In the UK, they call them "Pasties," in India they are referred to as "Samosa's," and in Latin countries they are called "Empanadas." Savory-Filled Pastries are the perfect little bite-combining multiple flavors and textures-crisp yet light, flaky pastry enveloping a warm cocoon of savory filling. They are the definition of street food-you eat them with your hands and just a few bites will sate your appetite.

Often the simplest, most humble dishes are ones that open the cook to a myriad of creative possibilities--should the dough be made exclusively with butter or should we work in some vegetable oil or rendered pork lard for another flavor and texture element? Will the pastry hold up to the hot, juicy filling and shock of frying in oil? We talked about the best pastry for Samosa's here.

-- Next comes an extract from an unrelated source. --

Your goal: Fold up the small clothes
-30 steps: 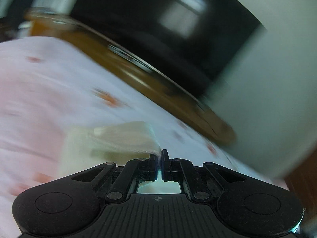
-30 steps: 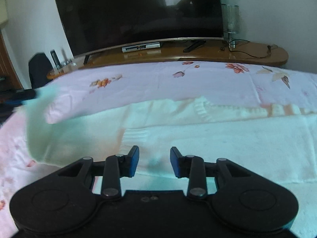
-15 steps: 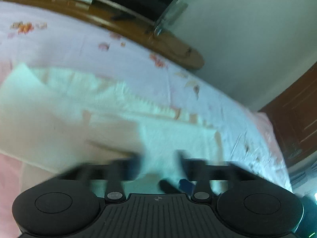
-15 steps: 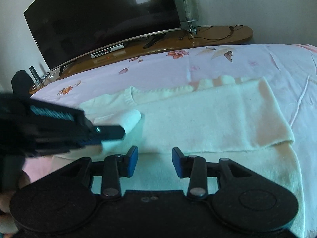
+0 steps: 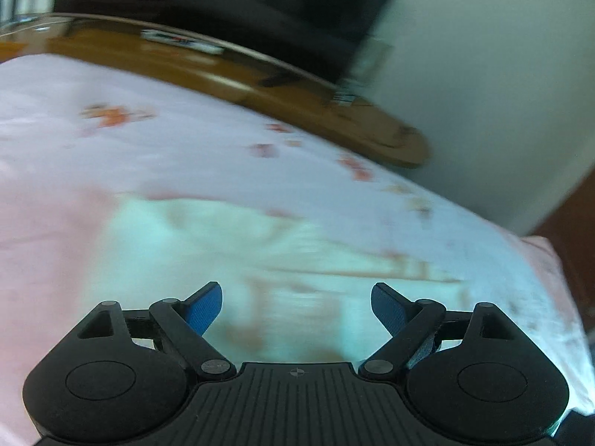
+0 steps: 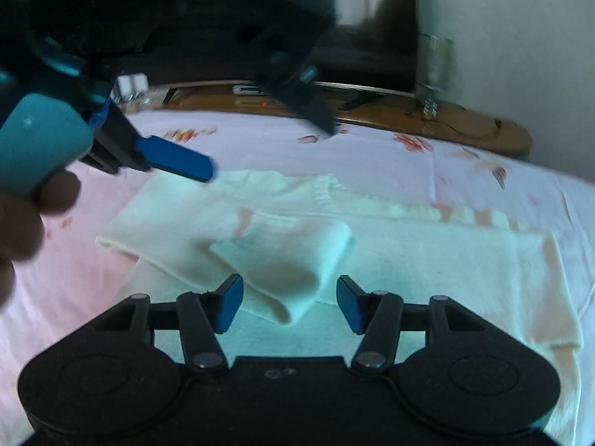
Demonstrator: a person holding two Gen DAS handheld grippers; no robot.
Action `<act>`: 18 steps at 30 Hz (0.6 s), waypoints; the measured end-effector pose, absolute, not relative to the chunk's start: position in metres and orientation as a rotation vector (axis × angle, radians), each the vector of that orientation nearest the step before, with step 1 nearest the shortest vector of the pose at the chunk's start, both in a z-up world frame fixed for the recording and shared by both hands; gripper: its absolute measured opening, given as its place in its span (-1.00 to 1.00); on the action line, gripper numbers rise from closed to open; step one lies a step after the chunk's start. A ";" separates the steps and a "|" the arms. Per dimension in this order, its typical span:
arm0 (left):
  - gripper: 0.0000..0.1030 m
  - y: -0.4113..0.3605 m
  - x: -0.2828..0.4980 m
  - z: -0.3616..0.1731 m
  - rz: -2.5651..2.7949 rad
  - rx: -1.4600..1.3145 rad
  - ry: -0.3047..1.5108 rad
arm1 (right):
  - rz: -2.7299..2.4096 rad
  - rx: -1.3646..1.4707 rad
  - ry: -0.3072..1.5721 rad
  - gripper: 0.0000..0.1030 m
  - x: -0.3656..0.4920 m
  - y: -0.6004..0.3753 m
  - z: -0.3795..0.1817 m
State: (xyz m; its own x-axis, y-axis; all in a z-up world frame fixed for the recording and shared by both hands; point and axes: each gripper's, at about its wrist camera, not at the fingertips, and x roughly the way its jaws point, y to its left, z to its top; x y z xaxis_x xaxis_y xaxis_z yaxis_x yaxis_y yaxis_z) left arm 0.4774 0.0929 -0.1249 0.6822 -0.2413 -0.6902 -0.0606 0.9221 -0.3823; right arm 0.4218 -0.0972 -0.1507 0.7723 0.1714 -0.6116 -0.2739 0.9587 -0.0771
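The right tongs [image 6: 289, 304] are seen with their blue pads apart and widening, no cloth being pressed between them; a folded-over sleeve [image 6: 293, 256] of the cream garment [image 6: 427, 260] lies just ahead of the gap, its lower corner reaching down between the two pads without being pinched. The left tongs [image 5: 296, 310] are likewise held wide apart and are opening further, with nothing gripped; only a blurred stretch of the pale garment [image 5: 230, 245] is seen below and beyond them. In the right wrist view the left tongs [image 6: 253, 141] are shown raised above the far left part of the garment, one blue finger [image 6: 174, 160] pointing toward the cloth but clear of it, and the hand [image 6: 26, 215] that carries them is seen at the left edge, below a teal handle [image 6: 41, 141]. The garment is spread flat on a bed covered by a pink floral sheet [image 6: 372, 148], its ribbed neckline lying toward the far side and its body extending to the right. Beyond the bed a curved wooden TV stand [image 6: 465, 126] is placed against the wall, bearing a dark television [image 5: 230, 3], a glass vase [image 6: 433, 70] and some cables. Both views are blurred, so finer detail of the cloth cannot be made out.
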 end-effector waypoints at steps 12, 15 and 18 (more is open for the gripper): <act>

Should the filling be ground beef or braised, shredded beef? What about minced lamb in a spicy chile sauce? We can make a savory filling with seafood, perhaps spicy shrimp in a peanut curry sauce? What about a vegetarian pastry filled with pickled eggplant spiced with ras el hanout?

Do we deep-fry our savory-filled pastries or fry them in oil in a skillet? If we bake our little savory-filled bundles are we still being true to the intent of the dish? We've relished in Great Moments in Deep-Frying here.

I'll admit I never knew how much I would fall in love with these tasty bites until I made a batch-now I'm addicted. So let's get cooking and showcase our best savory-filled pastries.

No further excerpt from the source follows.